### Data extracted from a collection

■ ■ ■

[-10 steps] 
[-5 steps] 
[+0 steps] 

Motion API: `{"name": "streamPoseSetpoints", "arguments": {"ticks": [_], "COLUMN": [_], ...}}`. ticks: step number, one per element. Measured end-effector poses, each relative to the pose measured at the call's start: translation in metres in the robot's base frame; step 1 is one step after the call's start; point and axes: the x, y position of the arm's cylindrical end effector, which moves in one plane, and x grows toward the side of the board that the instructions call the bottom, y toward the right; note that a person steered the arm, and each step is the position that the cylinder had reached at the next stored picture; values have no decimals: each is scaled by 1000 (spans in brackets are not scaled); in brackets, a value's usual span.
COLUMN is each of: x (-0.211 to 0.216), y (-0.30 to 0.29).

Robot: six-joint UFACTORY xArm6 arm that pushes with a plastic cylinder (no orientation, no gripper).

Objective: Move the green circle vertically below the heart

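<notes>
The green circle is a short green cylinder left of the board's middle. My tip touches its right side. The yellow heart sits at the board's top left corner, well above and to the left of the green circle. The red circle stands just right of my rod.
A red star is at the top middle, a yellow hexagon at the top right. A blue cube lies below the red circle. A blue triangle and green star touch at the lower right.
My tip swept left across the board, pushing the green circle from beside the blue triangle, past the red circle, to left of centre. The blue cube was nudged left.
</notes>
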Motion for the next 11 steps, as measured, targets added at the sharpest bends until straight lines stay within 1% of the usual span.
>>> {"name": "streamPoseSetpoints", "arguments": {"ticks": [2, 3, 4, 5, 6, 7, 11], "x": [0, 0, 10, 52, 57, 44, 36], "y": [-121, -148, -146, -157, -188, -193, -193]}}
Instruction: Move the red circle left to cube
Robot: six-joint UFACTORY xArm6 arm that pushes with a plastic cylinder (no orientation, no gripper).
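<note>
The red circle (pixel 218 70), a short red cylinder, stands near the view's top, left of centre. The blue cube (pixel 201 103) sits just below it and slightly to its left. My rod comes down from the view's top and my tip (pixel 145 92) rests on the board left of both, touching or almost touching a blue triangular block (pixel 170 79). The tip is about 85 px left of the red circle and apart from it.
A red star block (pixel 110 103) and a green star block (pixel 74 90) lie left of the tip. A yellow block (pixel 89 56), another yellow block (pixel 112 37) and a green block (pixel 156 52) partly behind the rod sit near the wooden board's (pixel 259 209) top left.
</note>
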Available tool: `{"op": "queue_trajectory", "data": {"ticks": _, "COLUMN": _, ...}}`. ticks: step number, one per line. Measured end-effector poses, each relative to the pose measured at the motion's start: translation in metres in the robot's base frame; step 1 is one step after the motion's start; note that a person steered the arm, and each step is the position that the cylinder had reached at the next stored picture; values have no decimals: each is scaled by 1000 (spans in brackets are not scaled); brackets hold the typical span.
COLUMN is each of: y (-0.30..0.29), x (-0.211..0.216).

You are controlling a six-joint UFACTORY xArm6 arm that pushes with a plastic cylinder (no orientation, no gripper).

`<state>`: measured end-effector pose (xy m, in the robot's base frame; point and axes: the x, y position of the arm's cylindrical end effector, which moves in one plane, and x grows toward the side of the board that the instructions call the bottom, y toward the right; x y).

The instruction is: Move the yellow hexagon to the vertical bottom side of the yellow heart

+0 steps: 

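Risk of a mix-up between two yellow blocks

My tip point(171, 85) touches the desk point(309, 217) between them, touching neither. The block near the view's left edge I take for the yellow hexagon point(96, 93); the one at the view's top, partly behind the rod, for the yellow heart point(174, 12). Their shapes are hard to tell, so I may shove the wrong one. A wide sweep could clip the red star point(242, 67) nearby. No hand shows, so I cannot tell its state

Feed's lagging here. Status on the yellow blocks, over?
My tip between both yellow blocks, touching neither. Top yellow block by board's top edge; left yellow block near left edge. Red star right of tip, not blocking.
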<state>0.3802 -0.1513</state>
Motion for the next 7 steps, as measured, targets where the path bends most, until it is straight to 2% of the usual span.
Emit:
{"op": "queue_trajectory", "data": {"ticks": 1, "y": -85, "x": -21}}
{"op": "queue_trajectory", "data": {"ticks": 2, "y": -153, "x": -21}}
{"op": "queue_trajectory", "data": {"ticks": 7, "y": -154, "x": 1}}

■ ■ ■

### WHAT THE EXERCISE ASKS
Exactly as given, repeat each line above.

### TASK RESULT
[-10 steps] 
[-5 steps] 
[+0 steps] 

Motion API: `{"name": "streamPoseSetpoints", "arguments": {"ticks": [_], "COLUMN": [_], ...}}`. ticks: step number, one per element. Measured end-effector poses, each relative to the pose measured at the call's start: translation in metres in the robot's base frame; step 1 is one step after the call's start; point and axes: the x, y position of the arm's cylindrical end effector, which moves in one plane, and x grows toward the side of the board that the instructions call the bottom, y toward the right; note that a person steered the arm, and each step is the position that the cylinder had reached at the next stored picture; values have no decimals: each is scaled by 1000 (spans in brackets are not scaled); in brackets, a value's usual span.
COLUMN is each of: x (-0.211 to 0.216), y (-0.30 to 0.29).

Robot: six-joint UFACTORY xArm6 arm that pushes with a plastic cylinder (no orientation, no gripper).

Objective: Move the green circle vertically below the heart

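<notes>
The green circle is a short green cylinder left of the board's middle. My tip touches its right side. The yellow heart sits at the board's top left corner, well above and to the left of the green circle. The red circle stands just right of my rod.
A red star is at the top middle, a yellow hexagon at the top right. A blue cube lies below the red circle. A blue triangle and green star touch at the lower right.
My tip swept left across the board, pushing the green circle from beside the blue triangle, past the red circle, to left of centre. The blue cube was nudged left.
</notes>
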Motion for the next 11 steps, as measured, targets added at the sharpest bends until straight lines stay within 1% of the usual span.
>>> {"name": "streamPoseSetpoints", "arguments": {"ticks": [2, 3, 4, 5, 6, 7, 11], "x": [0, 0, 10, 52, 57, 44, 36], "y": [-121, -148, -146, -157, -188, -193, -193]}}
Instruction: Move the red circle left to cube
Robot: six-joint UFACTORY xArm6 arm that pushes with a plastic cylinder (no orientation, no gripper).
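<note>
The red circle (pixel 218 70), a short red cylinder, stands near the view's top, left of centre. The blue cube (pixel 201 103) sits just below it and slightly to its left. My rod comes down from the view's top and my tip (pixel 145 92) rests on the board left of both, touching or almost touching a blue triangular block (pixel 170 79). The tip is about 85 px left of the red circle and apart from it.
A red star block (pixel 110 103) and a green star block (pixel 74 90) lie left of the tip. A yellow block (pixel 89 56), another yellow block (pixel 112 37) and a green block (pixel 156 52) partly behind the rod sit near the wooden board's (pixel 259 209) top left.
</note>
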Available tool: `{"op": "queue_trajectory", "data": {"ticks": _, "COLUMN": _, ...}}`. ticks: step number, one per line. Measured end-effector poses, each relative to the pose measured at the motion's start: translation in metres in the robot's base frame; step 1 is one step after the motion's start; note that a person steered the arm, and each step is the position that the cylinder had reached at the next stored picture; values have no decimals: each is scaled by 1000 (spans in brackets are not scaled); brackets hold the typical span.
COLUMN is each of: y (-0.30..0.29), x (-0.211..0.216).

You are controlling a six-joint UFACTORY xArm6 arm that pushes with a plastic cylinder (no orientation, no gripper).

`<state>`: measured end-effector pose (xy m, in the robot's base frame; point and axes: the x, y position of the arm's cylindrical end effector, which moves in one plane, and x grows toward the side of the board that the instructions call the bottom, y toward the right; x y).

The instruction is: Move the yellow hexagon to the vertical bottom side of the yellow heart

+0 steps: 

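Risk of a mix-up between two yellow blocks

My tip point(171, 85) touches the desk point(309, 217) between them, touching neither. The block near the view's left edge I take for the yellow hexagon point(96, 93); the one at the view's top, partly behind the rod, for the yellow heart point(174, 12). Their shapes are hard to tell, so I may shove the wrong one. A wide sweep could clip the red star point(242, 67) nearby. No hand shows, so I cannot tell its state

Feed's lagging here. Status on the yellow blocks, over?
My tip between both yellow blocks, touching neither. Top yellow block by board's top edge; left yellow block near left edge. Red star right of tip, not blocking.
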<state>0.3802 -0.1513</state>
Motion for the next 7 steps, as measured, targets where the path bends most, until it is straight to 2% of the usual span.
Emit:
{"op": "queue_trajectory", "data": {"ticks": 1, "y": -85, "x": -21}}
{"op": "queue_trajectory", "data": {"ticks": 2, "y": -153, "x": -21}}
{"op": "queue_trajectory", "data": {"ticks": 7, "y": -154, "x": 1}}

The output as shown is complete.